2.4. Planning for data storage
Copy link

Gnocchi stores a collection of data points, where each data point is an aggregate. The storage format is compressed using different techniques. As a result, to calculate the size of a time-series database, you estimate the size based on the worst-case scenario.

Procedure

Calculate the number of data points:
number of points = timespan / granularity
For example, if you want to retain a year of data with one-minute resolution, use the formula:
number of data points = (365 days X 24 hours X 60 minutes) / 1 minute number of data points = 525600
Calculate the size of the time-series database:
size in bytes = number of data points X 8 bytes
If you apply this formula to the example, the result is 4.1 MB:
size in bytes = 525600 points X 8 bytes = 4204800 bytes = 4.1 MB
This value is an estimated storage requirement for a single aggregated time-series database. If your archive policy uses multiple aggregation methods (min, max, mean, sum, std, count), multiply this value by the number of aggregation methods you use.

Additional resources

For more information, see Section 1.4.1, “Archive policies: Storing both short and long-term data in a time-series database”.

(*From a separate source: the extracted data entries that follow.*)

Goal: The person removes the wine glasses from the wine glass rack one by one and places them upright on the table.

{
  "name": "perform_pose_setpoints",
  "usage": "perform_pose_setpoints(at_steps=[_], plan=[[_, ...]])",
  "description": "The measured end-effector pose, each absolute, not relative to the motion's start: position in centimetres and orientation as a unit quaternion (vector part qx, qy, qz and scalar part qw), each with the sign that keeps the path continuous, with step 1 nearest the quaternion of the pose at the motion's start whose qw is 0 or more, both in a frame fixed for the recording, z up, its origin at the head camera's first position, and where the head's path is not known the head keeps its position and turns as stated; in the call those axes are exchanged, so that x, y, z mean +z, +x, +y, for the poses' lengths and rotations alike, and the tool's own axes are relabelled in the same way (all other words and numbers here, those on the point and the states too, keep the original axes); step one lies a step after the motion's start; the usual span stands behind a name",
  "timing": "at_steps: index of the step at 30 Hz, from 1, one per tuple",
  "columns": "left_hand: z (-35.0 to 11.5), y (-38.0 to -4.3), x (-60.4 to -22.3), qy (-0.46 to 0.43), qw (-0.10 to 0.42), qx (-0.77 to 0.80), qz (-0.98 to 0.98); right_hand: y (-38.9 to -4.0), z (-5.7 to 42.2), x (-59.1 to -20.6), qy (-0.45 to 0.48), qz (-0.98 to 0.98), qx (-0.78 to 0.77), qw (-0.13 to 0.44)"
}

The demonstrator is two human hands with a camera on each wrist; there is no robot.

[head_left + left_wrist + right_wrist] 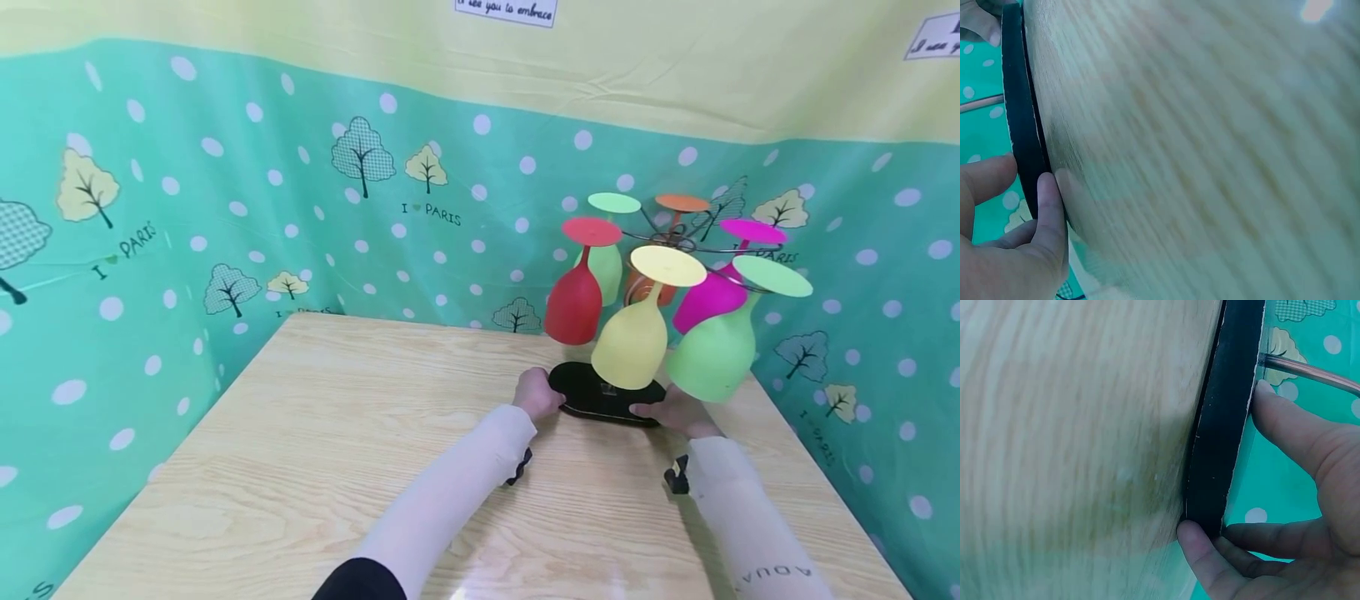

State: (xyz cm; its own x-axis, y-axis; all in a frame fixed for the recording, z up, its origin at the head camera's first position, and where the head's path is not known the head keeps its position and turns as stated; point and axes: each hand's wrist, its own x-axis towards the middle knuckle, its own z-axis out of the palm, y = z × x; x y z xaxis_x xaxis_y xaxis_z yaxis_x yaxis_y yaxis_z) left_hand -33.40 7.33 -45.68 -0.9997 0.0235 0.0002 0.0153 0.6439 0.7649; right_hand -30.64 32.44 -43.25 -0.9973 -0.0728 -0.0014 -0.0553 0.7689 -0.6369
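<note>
Standing over the back right of the table (pixel 337 433), the rack (pixel 678 240) could be toppled, being likely top-heavy, if its ends are raised unevenly. It is pointed upright; the base (pixel 592 393) is laid with its long axis left to right, right end slightly nearer. Glasses (pixel 630 346) are hung mouths down, could be knocked together by a jolt. Base ends are gripped by left hand (pixel 537 394) and right hand (pixel 681 412); whether it is lifted cannot be told.

Goblets (pixel 630 348) overhanging the black base (pixel 585 393), open tabletop (pixel 337 417) leftward, patterned curtain (pixel 292 196) behind
</note>
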Motion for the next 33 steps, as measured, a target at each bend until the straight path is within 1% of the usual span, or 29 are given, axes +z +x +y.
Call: perform_pose_setpoints(at_steps=[15, 25, 33], plan=[[6.2, -32.8, -45.1, 0.009, 0.004, 0.421, 0.907, -30.8, 31.4, -43.3, -0.043, 0.937, -0.348, 0.000], [5.2, -32.8, -45.2, 0.008, 0.006, 0.430, 0.903, -31.0, 30.8, -43.5, -0.050, 0.938, -0.343, -0.002], [4.7, -33.0, -45.5, 0.004, -0.001, 0.425, 0.905, -30.8, 29.9, -43.2, -0.054, 0.940, -0.336, -0.014]])
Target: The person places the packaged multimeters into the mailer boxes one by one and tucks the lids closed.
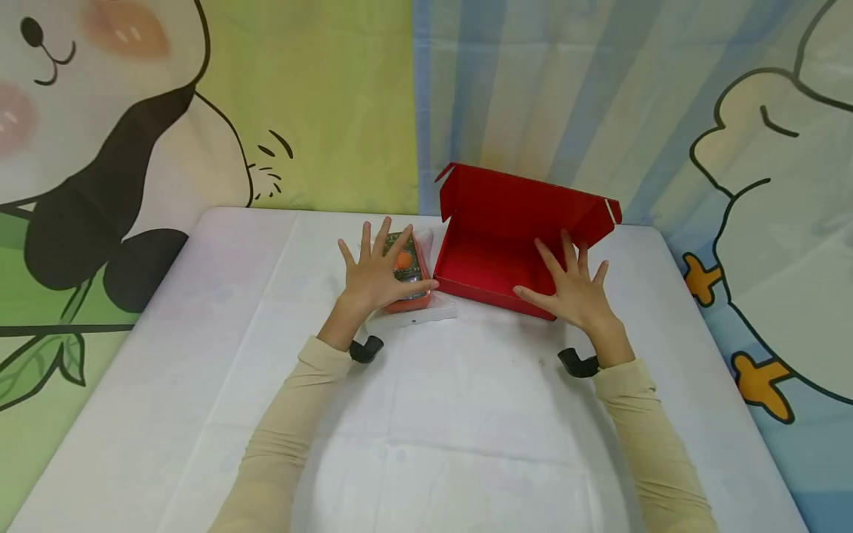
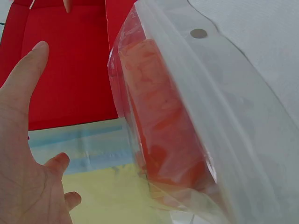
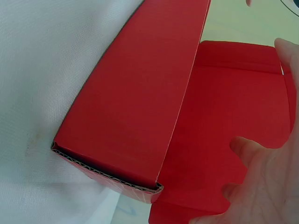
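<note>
My left hand (image 1: 375,280), fingers spread, hovers over a clear zip bag (image 1: 436,312) that holds an orange-red box with a dark patterned face (image 1: 408,260). In the left wrist view the bag's white zip strip (image 2: 219,112) runs alongside the orange-red side of the box (image 2: 163,116). With its fingers spread too, my right hand (image 1: 578,295) is above the right part of a red cardboard box (image 1: 493,255), whose lid stands up at the back. The right wrist view shows the box's front wall (image 3: 131,88) and corrugated edge. Neither hand grips anything.
A white cloth (image 1: 466,429) covers the table. Behind it hangs a printed backdrop (image 1: 320,111) with cartoon animals. A dark wrist mount (image 1: 366,349) sits at the left wrist, another mount (image 1: 578,363) at the right.
</note>
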Demonstrator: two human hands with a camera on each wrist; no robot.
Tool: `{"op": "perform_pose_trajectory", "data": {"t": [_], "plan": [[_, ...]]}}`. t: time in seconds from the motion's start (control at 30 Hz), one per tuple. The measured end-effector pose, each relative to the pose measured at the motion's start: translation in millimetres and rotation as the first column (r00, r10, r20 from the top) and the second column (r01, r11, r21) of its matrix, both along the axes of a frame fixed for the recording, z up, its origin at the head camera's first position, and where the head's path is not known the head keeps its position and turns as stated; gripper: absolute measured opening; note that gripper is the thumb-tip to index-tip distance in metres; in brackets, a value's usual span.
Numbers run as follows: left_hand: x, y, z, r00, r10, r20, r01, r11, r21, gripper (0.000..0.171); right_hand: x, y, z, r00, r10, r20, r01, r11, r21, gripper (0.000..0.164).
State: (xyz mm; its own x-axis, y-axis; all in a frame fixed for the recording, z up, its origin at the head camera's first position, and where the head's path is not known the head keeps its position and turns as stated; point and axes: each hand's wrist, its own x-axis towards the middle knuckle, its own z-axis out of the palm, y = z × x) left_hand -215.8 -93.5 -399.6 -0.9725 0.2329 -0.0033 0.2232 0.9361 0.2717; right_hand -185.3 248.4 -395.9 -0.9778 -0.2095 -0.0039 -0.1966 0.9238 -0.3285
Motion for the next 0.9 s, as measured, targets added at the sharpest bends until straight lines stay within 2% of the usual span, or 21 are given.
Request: {"op": "perform_pose_trajectory", "data": {"t": [0.3,0.57,0.77,0.9], "plan": [[0.5,0.6,-2.2,1.0,0.006,-0.021,-0.006,0.999,0.032,0.107,1.0,4.6,0.0,1.0,-0.01,-0.001,0.01,1.0,-0.011,0.095],[2.6,4.4,-4.0,0.998,0.047,-0.037,-0.044,0.996,0.079,0.108,3.2,9.1,-3.7,1.0,-0.016,-0.011,0.015,0.997,-0.072,0.09],[3.1,7.6,-4.9,0.998,0.068,-0.006,-0.067,0.987,0.149,0.107,4.4,12.6,-6.5,0.999,-0.026,-0.02,0.023,0.991,-0.135,0.086],[4.2,9.2,-7.7,0.995,0.095,0.042,-0.102,0.97,0.222,0.104,5.3,15.6,-9.4,0.999,-0.041,0.007,0.041,0.982,-0.186,0.082]]}}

2.5. Planning and managing archive policies
Copy link

An archive policy defines how you aggregate the metrics and for how long you store the metrics in the time-series database. An archive policy is defined as the number of points over a timespan.

If your archive policy defines a policy of 10 points with a granularity of 1 second, the time series archive keeps up to 10 seconds, each representing an aggregation over 1 second. This means that the time series retains, at a maximum, 10 seconds of data between the more recent point and the older point. The archive policy also defines the aggregate method to use. The default is set to the parameter default_aggregation_methods, where the default values are set to mean, min, max. sum, std, count. So, depending on the use case, the archive policy and the granularity can vary.

To plan an archive policy, ensure that you are familiar with the following concepts:

Metrics. For more information, see Section 2.5.1, “Metrics”.
Measures. For more information, see Section 2.5.2, “Creating custom measures”.
Aggregation. For more information, see Section 2.5.4, “Calculating the size of a time-series aggregate”.
Metricd workers. For more information, see Section 2.5.5, “Metricd workers”.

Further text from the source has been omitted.